ACTIVITY:
Below are records with pictures in them. Output exactly the lines from the one with "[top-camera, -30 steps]" through the one with "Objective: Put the", both included, and leave every picture out; give only those lines.

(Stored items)
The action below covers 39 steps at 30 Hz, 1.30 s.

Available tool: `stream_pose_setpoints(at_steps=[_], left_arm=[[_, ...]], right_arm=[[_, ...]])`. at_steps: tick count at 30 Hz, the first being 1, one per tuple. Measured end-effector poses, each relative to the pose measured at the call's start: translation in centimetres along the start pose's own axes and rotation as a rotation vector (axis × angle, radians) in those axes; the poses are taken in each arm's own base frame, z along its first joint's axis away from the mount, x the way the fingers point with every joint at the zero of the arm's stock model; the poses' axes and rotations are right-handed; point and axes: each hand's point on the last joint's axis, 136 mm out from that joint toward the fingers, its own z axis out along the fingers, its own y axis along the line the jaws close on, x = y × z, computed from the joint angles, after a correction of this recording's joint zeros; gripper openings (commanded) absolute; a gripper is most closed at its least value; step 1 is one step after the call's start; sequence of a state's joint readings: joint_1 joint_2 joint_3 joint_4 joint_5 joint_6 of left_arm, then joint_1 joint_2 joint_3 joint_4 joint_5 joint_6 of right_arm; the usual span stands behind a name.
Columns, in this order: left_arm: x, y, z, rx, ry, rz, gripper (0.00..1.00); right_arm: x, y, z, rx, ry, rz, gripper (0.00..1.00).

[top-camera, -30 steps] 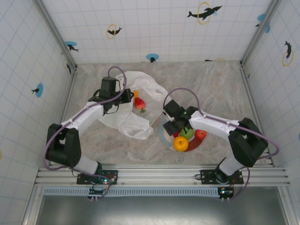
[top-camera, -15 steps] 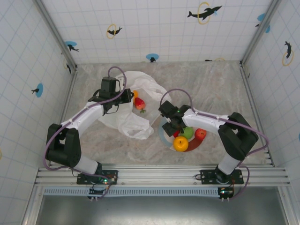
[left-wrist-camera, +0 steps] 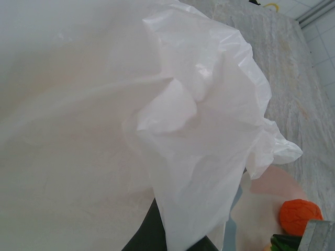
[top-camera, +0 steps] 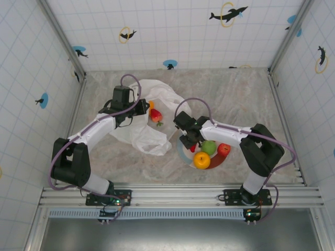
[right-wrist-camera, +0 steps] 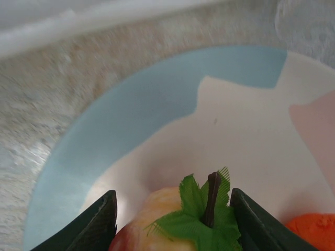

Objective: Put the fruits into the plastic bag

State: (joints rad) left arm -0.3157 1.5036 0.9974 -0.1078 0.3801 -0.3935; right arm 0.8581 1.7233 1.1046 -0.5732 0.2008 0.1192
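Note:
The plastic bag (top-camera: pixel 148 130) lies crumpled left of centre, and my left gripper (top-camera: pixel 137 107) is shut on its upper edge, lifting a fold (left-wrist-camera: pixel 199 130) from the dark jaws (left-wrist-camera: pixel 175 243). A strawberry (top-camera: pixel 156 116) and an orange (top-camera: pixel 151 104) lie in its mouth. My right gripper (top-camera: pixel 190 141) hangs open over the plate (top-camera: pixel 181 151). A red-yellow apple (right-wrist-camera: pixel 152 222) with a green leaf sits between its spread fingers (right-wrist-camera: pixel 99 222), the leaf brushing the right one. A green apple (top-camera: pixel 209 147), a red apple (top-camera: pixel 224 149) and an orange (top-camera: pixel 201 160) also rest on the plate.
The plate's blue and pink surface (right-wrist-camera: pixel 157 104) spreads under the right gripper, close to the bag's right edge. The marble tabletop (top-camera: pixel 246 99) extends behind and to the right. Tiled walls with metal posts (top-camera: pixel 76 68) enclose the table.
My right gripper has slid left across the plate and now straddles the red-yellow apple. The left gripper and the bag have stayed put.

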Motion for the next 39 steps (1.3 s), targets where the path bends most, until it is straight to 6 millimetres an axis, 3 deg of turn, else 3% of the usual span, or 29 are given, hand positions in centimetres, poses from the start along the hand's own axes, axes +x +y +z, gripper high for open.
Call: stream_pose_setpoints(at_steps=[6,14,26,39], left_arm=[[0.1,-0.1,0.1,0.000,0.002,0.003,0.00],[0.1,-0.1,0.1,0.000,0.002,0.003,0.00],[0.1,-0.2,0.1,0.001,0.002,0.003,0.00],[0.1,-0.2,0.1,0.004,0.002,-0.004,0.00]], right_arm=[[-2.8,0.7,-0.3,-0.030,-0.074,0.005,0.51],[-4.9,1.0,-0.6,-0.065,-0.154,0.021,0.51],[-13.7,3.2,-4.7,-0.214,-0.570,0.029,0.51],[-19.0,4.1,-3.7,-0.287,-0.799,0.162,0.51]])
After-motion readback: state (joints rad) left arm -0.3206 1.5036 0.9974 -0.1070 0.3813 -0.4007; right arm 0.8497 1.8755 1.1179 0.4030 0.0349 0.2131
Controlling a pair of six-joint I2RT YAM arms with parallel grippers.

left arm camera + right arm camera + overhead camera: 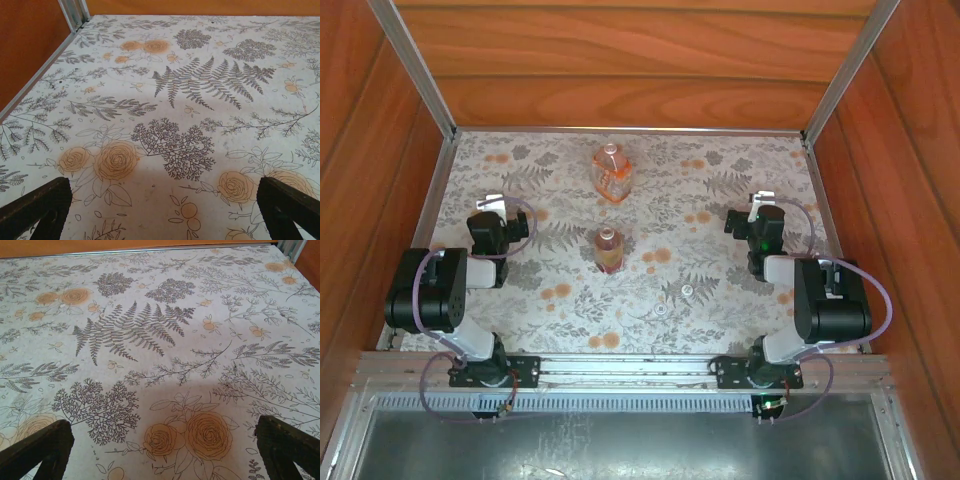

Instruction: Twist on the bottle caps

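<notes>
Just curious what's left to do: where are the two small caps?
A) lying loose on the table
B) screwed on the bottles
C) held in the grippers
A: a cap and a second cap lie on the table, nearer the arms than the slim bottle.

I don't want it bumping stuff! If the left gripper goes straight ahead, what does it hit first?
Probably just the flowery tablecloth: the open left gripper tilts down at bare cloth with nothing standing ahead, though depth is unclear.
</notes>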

RESPONSE TO THIS TASK:
[top-camera, -30 steps] 
[top-camera, -15 steps] 
[left-wrist-camera, +0 steps] 
[top-camera, +0 steps] 
[right-wrist-camera, +0 steps] 

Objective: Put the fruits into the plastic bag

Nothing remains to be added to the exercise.